In verband met de beoordeling van kinderen met een niet-Nederlandse culturele achtergrond kan de commissie een deskundige op het gebied van de taal en cultuur van het land van oorsprong inschakelen.
4.
Geen kind wordt tot een instelling toegelaten of begeleid door een instelling dan na onderzoek door een commissie als bedoeld in het tweede lid. De inspecteur is bevoegd het onderzoek bij te wonen.
5.
De onderscheiden functionarissen van de commissie brengen hun bevindingen naar aanleiding van hun onderzoek van het kind door middel van een onderzoeksrapport ter kennis van de commissie.
6.
Van het in het vierde lid bedoelde onderzoek maakt de commissie een gemeenschappelijk rapport waarin naast het eindoordeel, de onderzoeksrapporten bedoeld in het vijfde lid, en de eventuele overige aan de commissie verstrekte documenten worden opgenomen, alsmede de bevindingen van de onderscheiden functionarissen naar aanleiding van het overleg in de commissie tot uitdrukking worden gebracht.
7.
De vertegenwoordiger van de instelling, bedoeld in het tweede lid, bespreekt de conclusies van het rapport met de ouders, dan wel, indien de leerling meerderjarig en handelingsbekwaam is, de leerling.

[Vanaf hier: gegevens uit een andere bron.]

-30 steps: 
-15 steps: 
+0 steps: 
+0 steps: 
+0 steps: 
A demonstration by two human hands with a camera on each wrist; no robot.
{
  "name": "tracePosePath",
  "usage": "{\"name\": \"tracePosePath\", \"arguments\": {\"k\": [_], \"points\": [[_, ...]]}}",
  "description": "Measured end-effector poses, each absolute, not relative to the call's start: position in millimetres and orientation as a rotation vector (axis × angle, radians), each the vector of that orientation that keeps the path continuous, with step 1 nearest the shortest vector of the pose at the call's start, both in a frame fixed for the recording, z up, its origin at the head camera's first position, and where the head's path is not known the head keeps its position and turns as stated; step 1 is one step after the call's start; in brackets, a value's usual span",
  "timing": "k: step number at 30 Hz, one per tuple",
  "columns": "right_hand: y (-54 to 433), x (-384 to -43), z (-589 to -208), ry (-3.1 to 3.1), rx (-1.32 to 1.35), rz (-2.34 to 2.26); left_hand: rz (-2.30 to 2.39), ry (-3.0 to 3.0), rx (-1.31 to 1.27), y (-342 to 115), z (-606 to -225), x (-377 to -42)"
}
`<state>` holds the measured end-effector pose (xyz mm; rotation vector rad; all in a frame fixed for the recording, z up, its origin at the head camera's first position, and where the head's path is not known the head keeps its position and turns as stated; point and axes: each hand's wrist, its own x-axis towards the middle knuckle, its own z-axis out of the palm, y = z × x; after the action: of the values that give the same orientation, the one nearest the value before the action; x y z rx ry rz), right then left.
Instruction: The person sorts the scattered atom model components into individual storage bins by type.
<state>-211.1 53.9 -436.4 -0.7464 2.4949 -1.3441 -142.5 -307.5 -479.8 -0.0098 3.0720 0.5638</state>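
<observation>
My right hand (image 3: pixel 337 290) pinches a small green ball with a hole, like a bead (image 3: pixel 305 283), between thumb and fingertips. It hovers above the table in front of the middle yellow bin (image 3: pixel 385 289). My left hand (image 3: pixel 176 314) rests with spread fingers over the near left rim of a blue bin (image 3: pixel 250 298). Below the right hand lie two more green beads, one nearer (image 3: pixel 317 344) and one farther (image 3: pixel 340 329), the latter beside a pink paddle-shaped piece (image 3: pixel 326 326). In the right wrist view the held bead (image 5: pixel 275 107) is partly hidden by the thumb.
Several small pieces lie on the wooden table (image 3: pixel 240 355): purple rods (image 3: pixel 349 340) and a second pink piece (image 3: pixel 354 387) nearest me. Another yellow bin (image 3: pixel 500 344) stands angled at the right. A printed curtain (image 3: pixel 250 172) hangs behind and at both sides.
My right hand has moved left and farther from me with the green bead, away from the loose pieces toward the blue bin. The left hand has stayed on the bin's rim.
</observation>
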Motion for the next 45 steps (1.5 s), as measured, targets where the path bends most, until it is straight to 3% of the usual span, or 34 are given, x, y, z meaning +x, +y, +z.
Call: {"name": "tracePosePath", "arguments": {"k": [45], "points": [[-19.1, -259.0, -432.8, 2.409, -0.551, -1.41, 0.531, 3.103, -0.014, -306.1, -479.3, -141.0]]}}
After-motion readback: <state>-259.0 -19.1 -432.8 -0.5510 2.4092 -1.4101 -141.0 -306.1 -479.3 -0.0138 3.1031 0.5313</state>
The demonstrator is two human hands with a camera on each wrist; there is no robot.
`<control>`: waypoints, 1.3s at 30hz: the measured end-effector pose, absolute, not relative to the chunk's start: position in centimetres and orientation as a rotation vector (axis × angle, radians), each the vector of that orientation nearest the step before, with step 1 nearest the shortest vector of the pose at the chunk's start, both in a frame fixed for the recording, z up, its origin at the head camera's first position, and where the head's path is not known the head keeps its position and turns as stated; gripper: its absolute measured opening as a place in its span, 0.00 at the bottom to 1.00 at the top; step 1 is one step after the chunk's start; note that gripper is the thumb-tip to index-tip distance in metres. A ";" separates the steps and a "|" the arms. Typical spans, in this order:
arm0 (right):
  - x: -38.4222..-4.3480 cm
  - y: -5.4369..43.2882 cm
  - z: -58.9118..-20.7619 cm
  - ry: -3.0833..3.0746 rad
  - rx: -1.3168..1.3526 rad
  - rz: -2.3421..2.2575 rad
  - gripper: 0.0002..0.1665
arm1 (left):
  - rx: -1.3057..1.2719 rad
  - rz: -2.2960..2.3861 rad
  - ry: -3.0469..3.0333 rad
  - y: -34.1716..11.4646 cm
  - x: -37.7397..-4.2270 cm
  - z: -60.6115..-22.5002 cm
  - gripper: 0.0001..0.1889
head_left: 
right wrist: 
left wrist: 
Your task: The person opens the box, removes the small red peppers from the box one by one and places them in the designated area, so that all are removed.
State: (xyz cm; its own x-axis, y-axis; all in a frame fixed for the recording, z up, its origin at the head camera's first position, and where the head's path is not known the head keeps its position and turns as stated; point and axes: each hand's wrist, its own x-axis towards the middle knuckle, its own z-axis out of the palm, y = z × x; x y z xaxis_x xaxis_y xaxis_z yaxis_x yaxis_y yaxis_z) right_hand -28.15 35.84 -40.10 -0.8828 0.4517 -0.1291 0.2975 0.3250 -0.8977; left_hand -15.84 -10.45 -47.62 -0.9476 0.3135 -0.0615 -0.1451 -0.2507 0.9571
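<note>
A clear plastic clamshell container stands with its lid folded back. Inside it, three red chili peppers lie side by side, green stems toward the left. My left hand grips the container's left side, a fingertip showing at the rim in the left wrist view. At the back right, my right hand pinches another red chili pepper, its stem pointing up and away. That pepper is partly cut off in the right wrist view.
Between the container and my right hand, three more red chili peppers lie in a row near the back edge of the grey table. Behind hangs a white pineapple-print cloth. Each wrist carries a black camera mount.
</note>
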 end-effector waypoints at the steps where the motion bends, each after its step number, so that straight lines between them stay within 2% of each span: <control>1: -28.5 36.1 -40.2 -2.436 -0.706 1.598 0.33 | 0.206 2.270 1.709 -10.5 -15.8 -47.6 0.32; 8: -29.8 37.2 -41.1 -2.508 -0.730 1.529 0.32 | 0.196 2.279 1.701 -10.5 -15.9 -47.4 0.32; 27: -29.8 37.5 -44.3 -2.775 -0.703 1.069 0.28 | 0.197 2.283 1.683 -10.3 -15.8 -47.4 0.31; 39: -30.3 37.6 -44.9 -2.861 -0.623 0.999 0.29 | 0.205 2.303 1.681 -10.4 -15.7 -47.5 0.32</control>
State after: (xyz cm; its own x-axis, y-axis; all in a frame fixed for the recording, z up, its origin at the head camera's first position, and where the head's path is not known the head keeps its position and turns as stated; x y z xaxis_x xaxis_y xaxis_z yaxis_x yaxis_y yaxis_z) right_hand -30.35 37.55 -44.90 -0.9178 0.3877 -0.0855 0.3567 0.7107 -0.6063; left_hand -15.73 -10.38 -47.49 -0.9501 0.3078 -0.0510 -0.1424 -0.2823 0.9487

De ouders van een minderjarige of handelingsonbekwame leerling, de leerling die de leeftijd van 16 jaar heeft bereikt en de inspecteur krijgen desgewenst inzage in het rapport.
8.
Het bevoegd gezag ziet erop toe dat het gemeenschappelijk rapport slechts wordt gebruikt ten behoeve van het verblijf van de betrokken leerling op de instelling dan wel de begeleiding van de betrokken leerling door de instelling. Van het bepaalde in de vorige volzin kan voor wat betreft het rapport worden afgeweken voor zover door de ouders, dan wel, indien de leerling meerderjarig en handelingsbekwaam is, de leerling schriftelijk toestemming is verleend.
9.
Het gemeenschappelijk rapport wordt in de instelling bewaard tot ten minste 3 jaar na het tijdstip waarop de leerling de instelling heeft verlaten dan wel de begeleiding van de leerling door de instelling is beëindigd. Het bevoegd gezag draagt er zorg voor dat het gemeenschappelijk rapport wordt bewaard op een plaats die uitsluitend toegankelijk is voor het bevoegd gezag en de met het onderzoek belaste functionarissen.